### Task instructions
Repeat precisely the span of lines below that opens with the line containing "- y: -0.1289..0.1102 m" and closes with the line containing "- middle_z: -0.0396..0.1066", both included.

Collected data
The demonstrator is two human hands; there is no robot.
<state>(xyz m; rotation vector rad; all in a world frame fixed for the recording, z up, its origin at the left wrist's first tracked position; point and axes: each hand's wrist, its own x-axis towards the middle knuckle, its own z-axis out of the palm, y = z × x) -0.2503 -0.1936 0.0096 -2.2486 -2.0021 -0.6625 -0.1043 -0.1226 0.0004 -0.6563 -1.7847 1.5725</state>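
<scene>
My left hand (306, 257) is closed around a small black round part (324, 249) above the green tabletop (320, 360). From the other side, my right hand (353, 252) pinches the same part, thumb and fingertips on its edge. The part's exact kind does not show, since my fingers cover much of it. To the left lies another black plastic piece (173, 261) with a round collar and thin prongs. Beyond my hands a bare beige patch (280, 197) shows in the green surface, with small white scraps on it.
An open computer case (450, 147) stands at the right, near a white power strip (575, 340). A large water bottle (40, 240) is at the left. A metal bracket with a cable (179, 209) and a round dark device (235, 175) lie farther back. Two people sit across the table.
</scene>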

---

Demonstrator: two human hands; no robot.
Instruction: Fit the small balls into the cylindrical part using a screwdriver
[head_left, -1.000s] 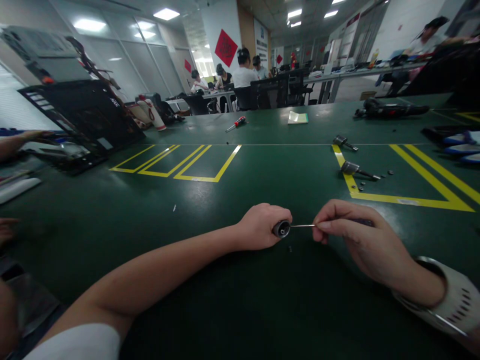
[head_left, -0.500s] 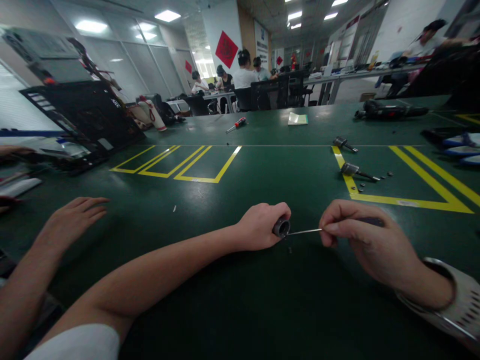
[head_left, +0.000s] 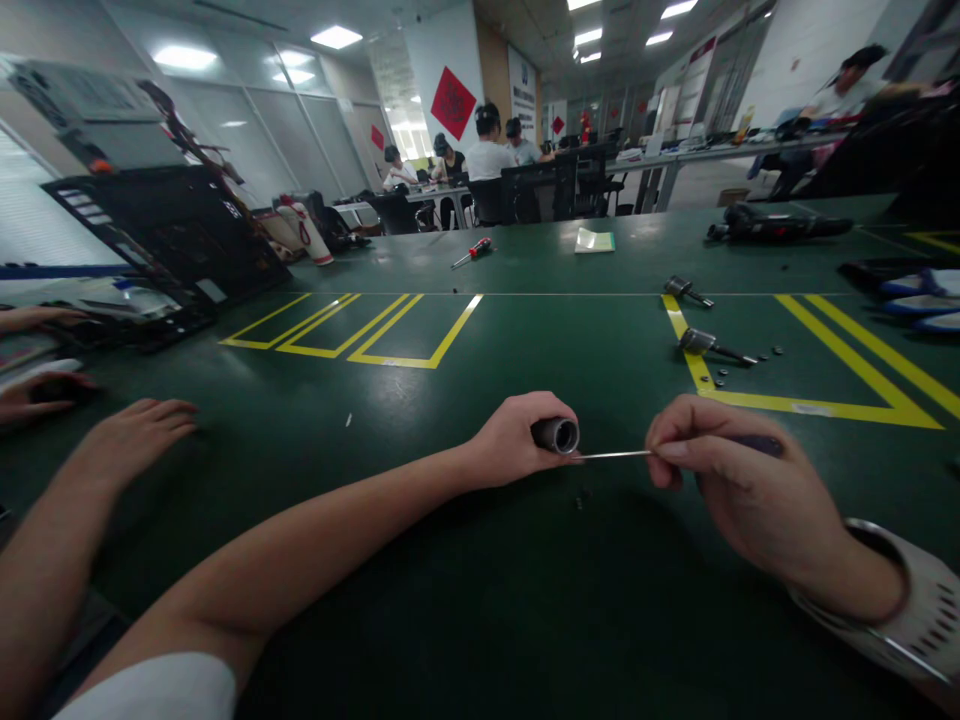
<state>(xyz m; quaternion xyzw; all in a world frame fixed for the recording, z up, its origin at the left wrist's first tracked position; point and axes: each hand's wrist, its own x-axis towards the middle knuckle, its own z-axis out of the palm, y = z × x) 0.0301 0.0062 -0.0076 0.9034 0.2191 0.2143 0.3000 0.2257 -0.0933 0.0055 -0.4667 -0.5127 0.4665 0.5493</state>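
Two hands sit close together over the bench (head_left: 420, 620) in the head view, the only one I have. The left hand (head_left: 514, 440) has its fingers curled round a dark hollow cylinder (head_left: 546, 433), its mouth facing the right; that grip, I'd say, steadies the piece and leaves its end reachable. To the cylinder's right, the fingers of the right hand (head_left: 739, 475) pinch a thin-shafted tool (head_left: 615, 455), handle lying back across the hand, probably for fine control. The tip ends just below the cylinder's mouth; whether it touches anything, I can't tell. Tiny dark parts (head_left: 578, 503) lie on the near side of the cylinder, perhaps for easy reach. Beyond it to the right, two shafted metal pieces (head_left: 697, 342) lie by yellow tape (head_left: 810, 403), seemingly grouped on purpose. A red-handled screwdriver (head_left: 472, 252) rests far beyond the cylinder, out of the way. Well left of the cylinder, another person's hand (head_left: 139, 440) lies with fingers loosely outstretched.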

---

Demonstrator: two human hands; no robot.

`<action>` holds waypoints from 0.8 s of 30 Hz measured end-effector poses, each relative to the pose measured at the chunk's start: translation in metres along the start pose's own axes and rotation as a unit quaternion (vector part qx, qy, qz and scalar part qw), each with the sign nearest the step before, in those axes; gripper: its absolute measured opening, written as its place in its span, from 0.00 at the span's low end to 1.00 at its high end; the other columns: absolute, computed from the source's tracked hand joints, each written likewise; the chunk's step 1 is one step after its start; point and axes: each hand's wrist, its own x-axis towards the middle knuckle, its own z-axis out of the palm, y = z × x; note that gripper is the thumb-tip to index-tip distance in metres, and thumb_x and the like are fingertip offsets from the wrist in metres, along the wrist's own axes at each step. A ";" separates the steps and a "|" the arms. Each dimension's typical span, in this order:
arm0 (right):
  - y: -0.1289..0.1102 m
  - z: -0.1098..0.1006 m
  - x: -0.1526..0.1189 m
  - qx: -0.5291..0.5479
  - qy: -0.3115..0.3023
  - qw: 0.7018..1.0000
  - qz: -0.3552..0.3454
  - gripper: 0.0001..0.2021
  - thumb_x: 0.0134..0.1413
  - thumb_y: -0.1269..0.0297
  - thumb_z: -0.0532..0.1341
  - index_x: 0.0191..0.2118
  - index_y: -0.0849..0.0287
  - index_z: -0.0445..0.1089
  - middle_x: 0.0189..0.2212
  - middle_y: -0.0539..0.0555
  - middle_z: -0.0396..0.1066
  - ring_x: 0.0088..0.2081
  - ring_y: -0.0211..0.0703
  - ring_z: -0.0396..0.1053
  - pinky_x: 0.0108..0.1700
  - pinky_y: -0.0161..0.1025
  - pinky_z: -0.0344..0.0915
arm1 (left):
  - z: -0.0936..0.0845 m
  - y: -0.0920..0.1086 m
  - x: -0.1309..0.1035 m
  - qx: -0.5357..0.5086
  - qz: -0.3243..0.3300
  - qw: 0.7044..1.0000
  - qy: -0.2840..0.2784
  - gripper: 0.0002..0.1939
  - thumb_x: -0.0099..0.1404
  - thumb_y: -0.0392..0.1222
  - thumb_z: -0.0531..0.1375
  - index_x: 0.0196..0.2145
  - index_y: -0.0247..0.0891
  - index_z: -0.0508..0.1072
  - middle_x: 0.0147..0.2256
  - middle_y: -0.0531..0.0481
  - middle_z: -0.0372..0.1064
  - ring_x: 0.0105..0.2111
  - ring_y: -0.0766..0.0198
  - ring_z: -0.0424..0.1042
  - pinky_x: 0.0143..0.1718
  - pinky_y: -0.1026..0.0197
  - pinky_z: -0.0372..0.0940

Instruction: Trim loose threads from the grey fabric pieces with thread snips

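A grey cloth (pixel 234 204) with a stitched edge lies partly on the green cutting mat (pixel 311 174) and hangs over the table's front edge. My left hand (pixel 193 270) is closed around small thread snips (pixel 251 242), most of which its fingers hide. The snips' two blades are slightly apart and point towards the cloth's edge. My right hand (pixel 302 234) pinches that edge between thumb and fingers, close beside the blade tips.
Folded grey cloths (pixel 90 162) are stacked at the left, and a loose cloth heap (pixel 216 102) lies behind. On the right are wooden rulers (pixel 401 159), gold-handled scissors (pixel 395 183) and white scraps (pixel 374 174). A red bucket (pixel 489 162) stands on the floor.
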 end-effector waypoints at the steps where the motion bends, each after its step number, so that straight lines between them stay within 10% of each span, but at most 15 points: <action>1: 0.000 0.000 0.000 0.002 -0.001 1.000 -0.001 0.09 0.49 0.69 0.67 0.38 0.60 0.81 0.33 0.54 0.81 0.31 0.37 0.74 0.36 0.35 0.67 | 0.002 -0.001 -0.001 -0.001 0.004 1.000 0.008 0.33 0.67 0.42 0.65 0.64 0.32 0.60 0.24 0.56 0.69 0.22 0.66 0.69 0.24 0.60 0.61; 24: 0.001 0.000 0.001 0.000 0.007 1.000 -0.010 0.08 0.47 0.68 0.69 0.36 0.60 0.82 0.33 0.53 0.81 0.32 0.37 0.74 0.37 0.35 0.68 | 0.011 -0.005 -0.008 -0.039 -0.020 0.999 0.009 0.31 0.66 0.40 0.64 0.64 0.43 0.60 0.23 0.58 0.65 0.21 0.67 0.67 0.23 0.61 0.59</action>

### Your response
  - y: -0.1289..0.1102 m
  - z: -0.1098..0.1006 m
  - x: -0.1526..0.1189 m
  - qx: -0.5291..0.5479
  - qy: -0.3115..0.3023
  - qw: 0.7018..1.0000
  - qz: -0.3552..0.3454
  - gripper: 0.0001..0.2021
  - thumb_x: 0.0134..0.1413
  - thumb_y: -0.1269..0.0297
  - thumb_z: -0.0532..0.1341
  - index_x: 0.0191..0.2118
  - index_y: -0.0849..0.0287
  - index_z: -0.0445..0.1089
  - middle_x: 0.0189..0.2212
  - middle_y: -0.0539..0.0555
  - middle_z: -0.0396..0.1066

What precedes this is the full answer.